§ Work request: Wherever the word "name" appears in the entries, copy the whole line.
[[ Input material, beginning ]]
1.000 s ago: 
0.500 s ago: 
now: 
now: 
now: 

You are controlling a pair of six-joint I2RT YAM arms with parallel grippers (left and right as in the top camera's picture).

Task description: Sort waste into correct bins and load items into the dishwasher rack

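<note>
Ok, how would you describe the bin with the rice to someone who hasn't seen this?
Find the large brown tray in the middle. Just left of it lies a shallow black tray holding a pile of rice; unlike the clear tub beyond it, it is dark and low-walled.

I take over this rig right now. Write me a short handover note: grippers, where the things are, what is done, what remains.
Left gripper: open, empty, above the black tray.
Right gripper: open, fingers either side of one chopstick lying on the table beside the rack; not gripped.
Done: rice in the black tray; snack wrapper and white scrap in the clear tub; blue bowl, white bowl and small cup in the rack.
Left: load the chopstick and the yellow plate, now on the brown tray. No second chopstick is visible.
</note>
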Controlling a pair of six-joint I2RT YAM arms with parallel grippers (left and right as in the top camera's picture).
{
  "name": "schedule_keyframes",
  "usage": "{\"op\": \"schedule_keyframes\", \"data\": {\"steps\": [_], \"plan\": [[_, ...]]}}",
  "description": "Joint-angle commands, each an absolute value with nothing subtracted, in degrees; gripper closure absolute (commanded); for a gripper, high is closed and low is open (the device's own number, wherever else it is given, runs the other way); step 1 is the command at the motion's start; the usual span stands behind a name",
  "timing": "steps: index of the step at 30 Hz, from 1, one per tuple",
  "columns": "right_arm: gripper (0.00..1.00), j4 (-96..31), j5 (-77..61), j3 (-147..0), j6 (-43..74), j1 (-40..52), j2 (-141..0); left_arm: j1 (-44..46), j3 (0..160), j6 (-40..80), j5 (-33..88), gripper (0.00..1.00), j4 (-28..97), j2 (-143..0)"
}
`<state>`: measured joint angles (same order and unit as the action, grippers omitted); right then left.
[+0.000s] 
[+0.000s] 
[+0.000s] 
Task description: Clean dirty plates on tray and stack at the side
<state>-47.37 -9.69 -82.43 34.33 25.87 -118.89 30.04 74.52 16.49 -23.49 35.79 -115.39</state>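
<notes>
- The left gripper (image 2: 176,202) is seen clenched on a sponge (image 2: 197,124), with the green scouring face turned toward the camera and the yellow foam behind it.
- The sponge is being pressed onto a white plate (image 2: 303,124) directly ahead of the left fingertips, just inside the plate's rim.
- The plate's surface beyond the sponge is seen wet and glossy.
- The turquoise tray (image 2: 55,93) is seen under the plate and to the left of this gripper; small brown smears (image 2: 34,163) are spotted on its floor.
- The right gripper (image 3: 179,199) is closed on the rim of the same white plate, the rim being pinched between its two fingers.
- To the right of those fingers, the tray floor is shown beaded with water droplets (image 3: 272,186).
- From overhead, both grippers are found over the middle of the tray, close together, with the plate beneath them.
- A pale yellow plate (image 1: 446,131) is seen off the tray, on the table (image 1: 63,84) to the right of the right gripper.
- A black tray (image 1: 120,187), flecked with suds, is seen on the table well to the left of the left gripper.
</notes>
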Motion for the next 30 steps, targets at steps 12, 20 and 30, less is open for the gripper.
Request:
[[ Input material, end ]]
§ Response to this exercise:
  "name": "schedule_keyframes",
  "description": "Joint-angle commands, each an absolute value with nothing subtracted, in degrees; gripper closure absolute (commanded); for a gripper, high is closed and low is open (the device's own number, wherever else it is given, runs the other way); step 1 is the command at the motion's start; the usual span stands behind a name",

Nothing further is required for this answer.